I love this trope, too! I'm usually to stupid to think up this kind of thing, but I sure wish I could. It's of course a staple in almost every story featuring djinns or elves (the mythological Celtic kind; in Germanic/Norse lore it might be trolls or dwarves as well), not to forget the classic deal with the devil from European fairy tales. In a contemporary story it may appear in your protagonist's battle with a hopelessly overregulated bureaucracy or as an unforeseen consequence of not reading the terms and conditions before clicking "I accept"; i.e. as a kind of "diabolus ex machinae" if you know what I mean. It's one of the rare tropes that never get old, and though it does appear in stories very often, I wouldn't say it's overused. The thing to look out for is that this loophole thing may be prone to become ridiculous if pushed too far. (However, so are some legal loopholes in real life, come to think of it.)

usedbooks at 11:28AM, March 19, 2022

They used this a lot in the 1950s Robin Hood series. It works pretty well with the textbook lawful evil/neutral antagonist, neutral good protagonist, and ridiculous medieval laws.

bravo1102 at 2:15AM, March 19, 2022

Bedazzled, Devil and Daniel Webster, Crossroads any number of Twilight Zone episodes even I Dream of Jeannie and Bewitched. When done well deals are great. I have seen Devil and Daniel Webster a dozen times and still love Stephen Vincent Benet's genius. Another part of the bargain trope is the trial. Where it is brought to court, often a quite unusual one and it has to be argued and that loophole brought out. Crossroads and the David Niven movie Stairway to Heaven are ones like that.
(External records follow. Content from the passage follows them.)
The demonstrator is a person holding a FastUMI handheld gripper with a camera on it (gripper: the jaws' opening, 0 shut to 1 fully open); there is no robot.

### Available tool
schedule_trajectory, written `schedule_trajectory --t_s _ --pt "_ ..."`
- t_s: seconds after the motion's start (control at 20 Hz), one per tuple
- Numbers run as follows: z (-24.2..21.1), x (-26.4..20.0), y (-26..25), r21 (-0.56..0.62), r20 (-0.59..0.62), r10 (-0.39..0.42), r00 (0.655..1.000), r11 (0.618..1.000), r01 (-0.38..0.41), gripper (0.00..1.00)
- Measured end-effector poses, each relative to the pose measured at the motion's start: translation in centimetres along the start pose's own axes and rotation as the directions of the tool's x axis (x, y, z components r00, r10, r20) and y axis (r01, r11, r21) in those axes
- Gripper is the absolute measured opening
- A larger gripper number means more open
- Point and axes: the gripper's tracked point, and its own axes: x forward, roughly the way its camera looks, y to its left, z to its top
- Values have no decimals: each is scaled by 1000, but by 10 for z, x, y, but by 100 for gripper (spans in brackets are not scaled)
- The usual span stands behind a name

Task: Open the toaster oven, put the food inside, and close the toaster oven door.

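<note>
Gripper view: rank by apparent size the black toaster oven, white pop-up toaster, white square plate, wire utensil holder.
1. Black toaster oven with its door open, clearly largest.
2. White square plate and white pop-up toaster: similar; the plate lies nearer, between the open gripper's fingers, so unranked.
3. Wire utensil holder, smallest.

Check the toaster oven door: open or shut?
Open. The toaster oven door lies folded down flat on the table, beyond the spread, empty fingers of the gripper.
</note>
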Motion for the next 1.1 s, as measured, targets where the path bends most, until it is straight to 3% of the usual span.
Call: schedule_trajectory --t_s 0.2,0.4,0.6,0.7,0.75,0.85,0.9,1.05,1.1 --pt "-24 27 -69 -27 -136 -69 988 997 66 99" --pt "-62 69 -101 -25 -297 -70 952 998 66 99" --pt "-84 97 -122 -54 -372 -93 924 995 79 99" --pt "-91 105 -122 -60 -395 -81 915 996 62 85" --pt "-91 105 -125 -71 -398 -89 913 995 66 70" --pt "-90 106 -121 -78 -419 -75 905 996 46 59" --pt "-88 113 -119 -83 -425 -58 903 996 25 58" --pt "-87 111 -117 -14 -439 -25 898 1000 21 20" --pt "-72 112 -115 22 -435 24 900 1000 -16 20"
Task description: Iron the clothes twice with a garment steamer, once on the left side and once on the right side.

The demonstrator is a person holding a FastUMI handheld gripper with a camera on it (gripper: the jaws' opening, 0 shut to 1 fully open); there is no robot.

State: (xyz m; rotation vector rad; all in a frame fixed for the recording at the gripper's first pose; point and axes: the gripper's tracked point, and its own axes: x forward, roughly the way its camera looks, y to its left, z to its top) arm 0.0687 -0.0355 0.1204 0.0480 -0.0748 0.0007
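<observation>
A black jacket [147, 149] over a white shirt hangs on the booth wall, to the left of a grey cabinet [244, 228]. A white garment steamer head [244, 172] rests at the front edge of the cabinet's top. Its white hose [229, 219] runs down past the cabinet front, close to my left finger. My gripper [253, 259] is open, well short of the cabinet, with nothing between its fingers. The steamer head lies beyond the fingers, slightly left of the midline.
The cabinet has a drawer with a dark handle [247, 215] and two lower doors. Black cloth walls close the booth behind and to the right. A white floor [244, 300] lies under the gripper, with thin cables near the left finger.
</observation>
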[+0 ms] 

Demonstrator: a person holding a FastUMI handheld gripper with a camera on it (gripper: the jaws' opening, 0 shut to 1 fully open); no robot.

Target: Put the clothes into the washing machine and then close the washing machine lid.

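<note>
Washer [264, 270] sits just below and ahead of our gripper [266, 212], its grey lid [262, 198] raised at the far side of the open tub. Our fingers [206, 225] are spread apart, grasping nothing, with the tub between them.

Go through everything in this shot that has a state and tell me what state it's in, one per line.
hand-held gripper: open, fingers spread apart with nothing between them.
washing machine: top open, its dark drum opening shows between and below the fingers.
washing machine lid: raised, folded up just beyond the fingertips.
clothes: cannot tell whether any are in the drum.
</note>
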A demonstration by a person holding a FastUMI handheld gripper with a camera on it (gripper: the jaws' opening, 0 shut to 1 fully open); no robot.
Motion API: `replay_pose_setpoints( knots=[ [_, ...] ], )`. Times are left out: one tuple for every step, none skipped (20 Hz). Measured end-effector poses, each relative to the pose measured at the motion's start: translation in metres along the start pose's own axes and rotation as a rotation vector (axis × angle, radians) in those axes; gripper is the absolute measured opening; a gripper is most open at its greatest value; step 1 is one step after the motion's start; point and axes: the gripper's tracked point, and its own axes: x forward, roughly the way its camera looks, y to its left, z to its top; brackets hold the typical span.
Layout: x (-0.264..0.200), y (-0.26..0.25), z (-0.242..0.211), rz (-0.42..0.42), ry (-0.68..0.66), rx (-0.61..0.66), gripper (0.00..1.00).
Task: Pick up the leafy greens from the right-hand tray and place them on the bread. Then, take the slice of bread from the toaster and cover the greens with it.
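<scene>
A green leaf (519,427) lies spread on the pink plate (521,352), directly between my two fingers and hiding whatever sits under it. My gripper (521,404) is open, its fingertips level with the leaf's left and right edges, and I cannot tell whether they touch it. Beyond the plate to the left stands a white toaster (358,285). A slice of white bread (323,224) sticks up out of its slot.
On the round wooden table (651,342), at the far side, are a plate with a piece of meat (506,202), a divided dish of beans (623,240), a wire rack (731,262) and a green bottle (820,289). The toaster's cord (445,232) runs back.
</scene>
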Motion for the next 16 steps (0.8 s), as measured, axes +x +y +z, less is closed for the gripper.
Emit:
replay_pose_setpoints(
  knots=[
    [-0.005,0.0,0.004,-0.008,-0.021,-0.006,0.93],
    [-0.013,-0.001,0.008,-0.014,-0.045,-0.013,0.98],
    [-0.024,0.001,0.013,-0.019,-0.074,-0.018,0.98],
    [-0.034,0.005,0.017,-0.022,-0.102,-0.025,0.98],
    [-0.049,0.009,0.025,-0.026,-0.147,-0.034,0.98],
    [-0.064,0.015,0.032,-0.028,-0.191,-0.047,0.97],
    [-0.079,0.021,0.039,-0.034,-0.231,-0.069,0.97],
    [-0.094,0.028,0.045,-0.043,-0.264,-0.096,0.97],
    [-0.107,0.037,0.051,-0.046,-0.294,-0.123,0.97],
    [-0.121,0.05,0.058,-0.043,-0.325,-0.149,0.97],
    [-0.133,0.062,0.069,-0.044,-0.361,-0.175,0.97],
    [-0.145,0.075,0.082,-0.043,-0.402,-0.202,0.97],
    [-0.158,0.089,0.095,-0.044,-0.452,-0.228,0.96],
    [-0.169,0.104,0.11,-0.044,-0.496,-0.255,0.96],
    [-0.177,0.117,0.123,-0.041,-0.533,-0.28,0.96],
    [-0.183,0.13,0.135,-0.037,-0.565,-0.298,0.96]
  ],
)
hushicho at 12:29AM, March 19, 2022

I'm of a kind of conflicted mind with bargains and contracts, and more so things like geases. They can be overused really easily, and they can also seem really cheap or more powerful than they have any right to be. It can also really slow down a story to have bargaining in it, and that's usually very hard to make compelling. Even "Faust", an exemplary story of this type, tends to focus more on the things that motivate the person who makes the contract, and who he is and becomes as a person. It's not really about the bargain, as much as it is an opportunity to gradually develop and redeem a character the audience knew nothing about before the story started. The bargain is more a contrivance to allow for examination and analysis, and ultimately to tell an uplifting (supernatural) story.